## AIM OF THE TASK
From the records below, copy every line that contains the word "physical".

++++ RECORD EXCERPTS

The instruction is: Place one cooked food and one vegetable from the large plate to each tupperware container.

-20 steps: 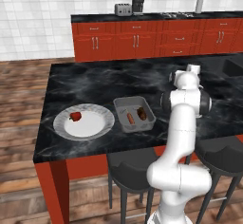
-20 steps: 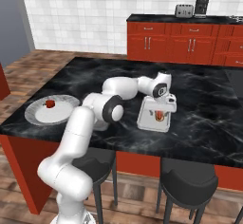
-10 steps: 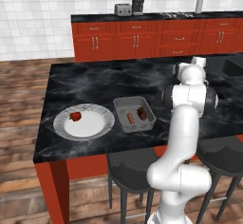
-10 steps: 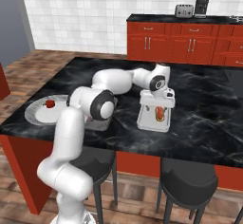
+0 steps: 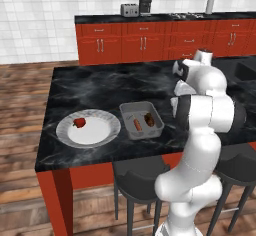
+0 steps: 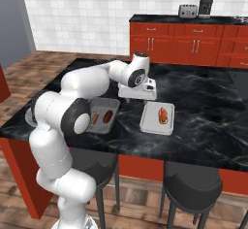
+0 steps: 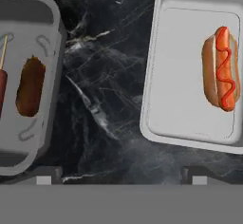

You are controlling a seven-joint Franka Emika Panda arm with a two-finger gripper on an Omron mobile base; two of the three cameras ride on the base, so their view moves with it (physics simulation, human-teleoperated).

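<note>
The red vegetable (image 5: pixel 79 123) is what you're going after next, I'd say: it's sitting alone on the left part of the large plate (image 5: pixel 102 116), at the left end of the island counter (image 5: pixel 100 82). It's small, round and probably smooth, so it's likely rolling or squirting out under a hard pinch; take it across the middle, gently. The right tray (image 7: pixel 192 69) is holding just the hot dog (image 7: pixel 221 68) and lacking a vegetable; the left tray (image 7: pixel 28 80) is already carrying the sausage (image 7: pixel 2 83) and the brown lump (image 7: pixel 30 86). The gripper (image 7: pixel 118 180) is hanging over bare counter between the trays, fingers spread wide, holding nothing.
</note>
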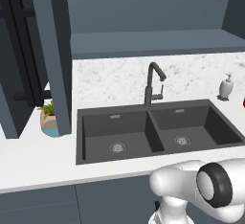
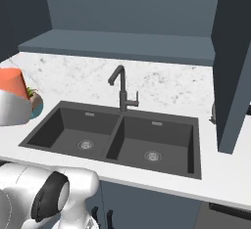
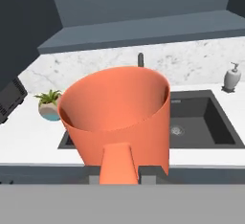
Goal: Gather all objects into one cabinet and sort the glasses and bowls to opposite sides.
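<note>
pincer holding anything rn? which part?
Yes: an orange mug, pinched by the pincer at its loop handle, which sits between the fingertips in the hand view.

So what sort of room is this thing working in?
A kitchen, rendered rather than real: a dark double sink with a tall black faucet set in a white counter, blue-grey wall cabinets above, and a soap dispenser by the marble backsplash.

An orange mug point(image 3: 117, 117) sits clamped at its handle between the jaws, above the bench point(image 3: 28, 139), sink point(image 3: 201, 122), plant pot point(image 3: 49, 109) and soap dispenser point(image 3: 232, 77).
</note>
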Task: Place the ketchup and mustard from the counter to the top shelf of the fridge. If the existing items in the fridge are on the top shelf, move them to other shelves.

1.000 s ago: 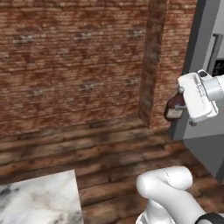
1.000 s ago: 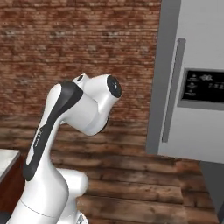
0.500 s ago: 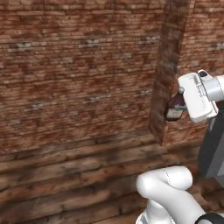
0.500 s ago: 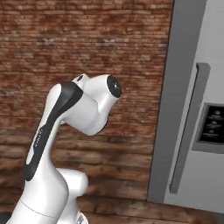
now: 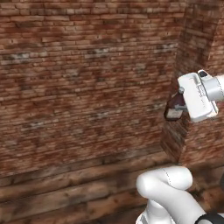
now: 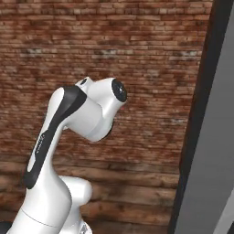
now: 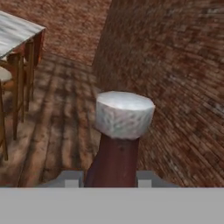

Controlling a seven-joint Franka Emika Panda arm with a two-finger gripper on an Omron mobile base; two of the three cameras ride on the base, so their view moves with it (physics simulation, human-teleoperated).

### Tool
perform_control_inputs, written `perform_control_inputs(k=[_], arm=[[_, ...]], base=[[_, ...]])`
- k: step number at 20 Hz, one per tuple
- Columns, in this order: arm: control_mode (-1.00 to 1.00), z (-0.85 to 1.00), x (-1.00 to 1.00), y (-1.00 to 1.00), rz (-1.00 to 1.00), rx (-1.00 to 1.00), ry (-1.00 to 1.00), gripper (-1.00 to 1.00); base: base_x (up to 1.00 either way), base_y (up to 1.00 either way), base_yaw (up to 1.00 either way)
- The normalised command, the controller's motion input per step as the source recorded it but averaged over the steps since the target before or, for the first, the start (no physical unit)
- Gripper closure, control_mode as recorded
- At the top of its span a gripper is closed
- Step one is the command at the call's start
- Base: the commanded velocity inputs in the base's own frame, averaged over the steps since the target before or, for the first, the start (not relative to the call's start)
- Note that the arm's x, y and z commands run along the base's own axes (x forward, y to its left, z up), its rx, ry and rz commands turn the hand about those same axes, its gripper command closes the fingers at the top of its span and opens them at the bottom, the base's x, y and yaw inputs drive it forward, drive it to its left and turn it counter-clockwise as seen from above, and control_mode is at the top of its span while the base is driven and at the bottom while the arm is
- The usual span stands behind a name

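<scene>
Gripper (image 7: 109, 178) pinches dark red ketchup bottle (image 7: 114, 159), white cap (image 7: 124, 113) pointing away from hand. Bottle (image 5: 175, 108) up in air by brick wall (image 5: 87, 78), above wood floor (image 5: 78, 188).

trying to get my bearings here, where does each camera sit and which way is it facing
Left base view: behind the arm's left, facing a brick wall; the tool holds a ketchup bottle.
Right base view: behind the arm's right, facing the same wall and the grey fridge side; white arm at lower left.
Hand view: along the tool, bottle's white cap ahead, fingertips beside its neck.
Both base views share the wall.
</scene>
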Motion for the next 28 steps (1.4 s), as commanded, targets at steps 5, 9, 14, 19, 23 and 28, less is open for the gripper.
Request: perform_control_inputs(k=[5, 9, 14, 19, 23, 28], arm=[[1.00, 0.00, 0.00, 0.00, 0.00, 0.00, 0.00, 1.00], [1.00, 0.00, 0.00, 0.00, 0.00, 0.00, 0.00, 1.00], [1.00, 0.00, 0.00, 0.00, 0.00, 0.00, 0.00, 1.00], [1.00, 0.00, 0.00, 0.00, 0.00, 0.00, 0.00, 1.00], [1.00, 0.00, 0.00, 0.00, 0.00, 0.00, 0.00, 1.00], [1.00, 0.00, 0.00, 0.00, 0.00, 0.00, 0.00, 1.00]], base=[[1.00, 0.00, -0.05], [0.94, 0.00, -0.48], [0.49, 0.00, -0.75], [0.31, 0.01, -0.82], [0.42, 0.08, -0.79], [0.59, 0.10, -0.74]])
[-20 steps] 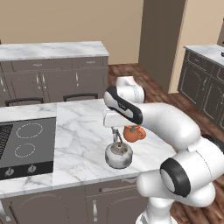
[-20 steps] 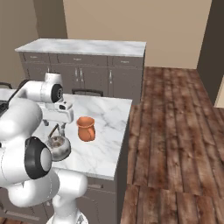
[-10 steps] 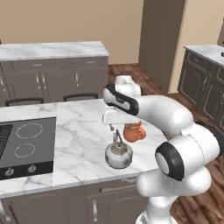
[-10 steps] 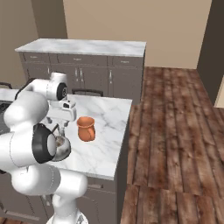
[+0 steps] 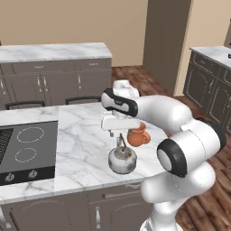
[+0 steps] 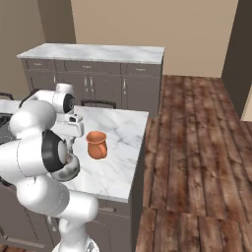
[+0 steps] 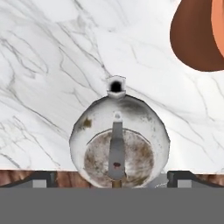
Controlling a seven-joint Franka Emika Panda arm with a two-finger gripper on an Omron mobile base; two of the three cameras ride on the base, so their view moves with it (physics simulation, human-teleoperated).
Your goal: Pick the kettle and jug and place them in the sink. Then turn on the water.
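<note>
Kettle (image 5: 122,159) sits on white marble table (image 5: 81,135) near its front edge, at about 5 o'clock on the top in left base view; squat, rounded, silver with rusty brown patches on lid area, thin arched handle standing upright, short spout opening seen at 12 o'clock in hand view (image 7: 118,140). In right base view the kettle (image 6: 69,169) is partly hidden behind the arm's elbow. Jug (image 5: 137,136) just beside kettle, at its 2 o'clock in left base view, apart from it; terracotta orange, upright, flared rim, loop handle to the side; in hand view its edge shows at 1 o'clock (image 7: 199,35); in right base view jug (image 6: 97,144) stands free on the marble.

Claw (image 5: 118,135) hangs directly above kettle, jaws spread wide apart, nothing between them, one fingertip reaching down near the handle top; in hand view both tips (image 7: 43,178) flank the kettle at bottom edge, no contact seen.

Table is an island, grey-veined marble, dark grey cabinet fronts below. Black cooktop (image 5: 25,151) with ring marks and two knobs at 9 o'clock of kettle, well apart. Back counter (image 5: 54,52) with same marble top and dark grey drawers at 12 o'clock. Another dark cabinet (image 5: 210,85) at 3 o'clock. Floor (image 6: 197,162) reddish-brown wood planks; beige walls
</note>
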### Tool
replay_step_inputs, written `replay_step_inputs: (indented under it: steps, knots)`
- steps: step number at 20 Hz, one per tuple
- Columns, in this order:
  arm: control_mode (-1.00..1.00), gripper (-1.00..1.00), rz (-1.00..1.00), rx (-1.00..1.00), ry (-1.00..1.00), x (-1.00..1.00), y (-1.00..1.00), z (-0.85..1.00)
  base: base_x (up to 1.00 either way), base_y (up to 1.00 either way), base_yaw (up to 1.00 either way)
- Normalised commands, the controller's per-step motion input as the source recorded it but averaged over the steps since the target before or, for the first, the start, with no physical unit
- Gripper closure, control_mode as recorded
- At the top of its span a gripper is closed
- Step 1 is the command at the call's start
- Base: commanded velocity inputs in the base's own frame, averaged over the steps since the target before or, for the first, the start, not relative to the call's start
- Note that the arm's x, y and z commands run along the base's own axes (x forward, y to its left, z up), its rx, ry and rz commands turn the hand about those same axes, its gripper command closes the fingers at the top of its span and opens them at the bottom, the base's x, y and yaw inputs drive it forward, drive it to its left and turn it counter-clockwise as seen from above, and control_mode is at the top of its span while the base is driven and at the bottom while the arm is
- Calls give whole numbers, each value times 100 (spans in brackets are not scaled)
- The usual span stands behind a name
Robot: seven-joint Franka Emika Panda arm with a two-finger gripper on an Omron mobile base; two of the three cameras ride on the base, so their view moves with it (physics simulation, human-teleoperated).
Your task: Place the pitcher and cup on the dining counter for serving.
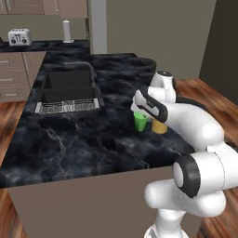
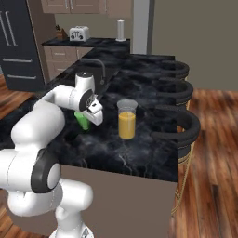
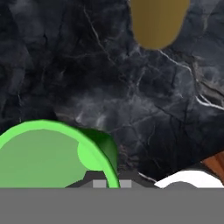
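Basically both task things were already up on the dining counter (image 2: 153, 158), the black marble slab with the inset sink (image 1: 69, 90) and scalloped edge. The pitcher (image 2: 127, 119) stood upright with orange liquid in it, set back from the near edge, probably so it wouldn't tip off while serving. The cup (image 2: 82, 121), small and bright green, sat at about 9 o'clock of the pitcher in the right base view, near it but apart, partly hidden behind the hand. In the left base view the cup (image 1: 140, 121) showed under the wrist with the pitcher (image 1: 159, 126) just beside it at 3 o'clock. The gripper (image 3: 113, 183) hung low right over the cup (image 3: 52, 155); in the hand view the rim sat at 9 o'clock of the fingertips. Its jaws were clenched tight together, and whether they pinched the cup's rim or were shut on nothing couldn't be told, the tips were mostly cut off. Judging from the layout, the cup was being set down, or had just been set, next to the pitcher so the pair sat grouped for serving. A toaster (image 2: 79, 33) and a white paper-towel roll (image 2: 121, 29) sat on the far worktop, well apart.
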Motion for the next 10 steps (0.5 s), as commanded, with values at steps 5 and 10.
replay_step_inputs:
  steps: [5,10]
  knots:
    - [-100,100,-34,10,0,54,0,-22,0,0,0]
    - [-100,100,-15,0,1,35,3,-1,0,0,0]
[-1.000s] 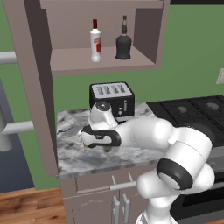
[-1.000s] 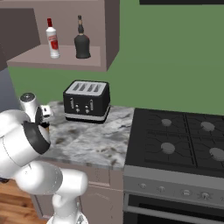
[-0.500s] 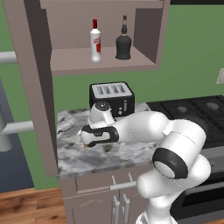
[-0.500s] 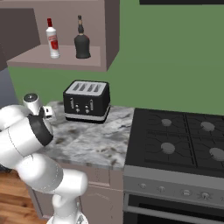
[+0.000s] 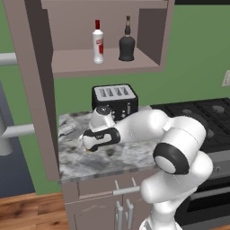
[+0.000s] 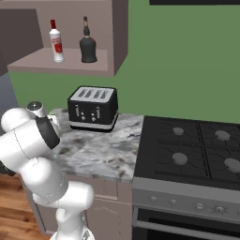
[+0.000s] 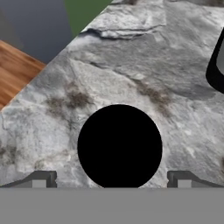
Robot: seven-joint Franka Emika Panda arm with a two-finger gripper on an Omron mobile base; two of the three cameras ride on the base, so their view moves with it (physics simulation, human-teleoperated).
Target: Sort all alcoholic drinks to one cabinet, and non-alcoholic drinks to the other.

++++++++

## EXERCISE RESULT
- The normalised command, the controller's motion input per step as the source recorded it but averaged over the steps since the target before or, for the first, the start (no physical unit)
- Normalised commands, the controller's per-step motion input as the source recorded it but averaged over the steps since the target before or, for the first, the start, with no physical unit

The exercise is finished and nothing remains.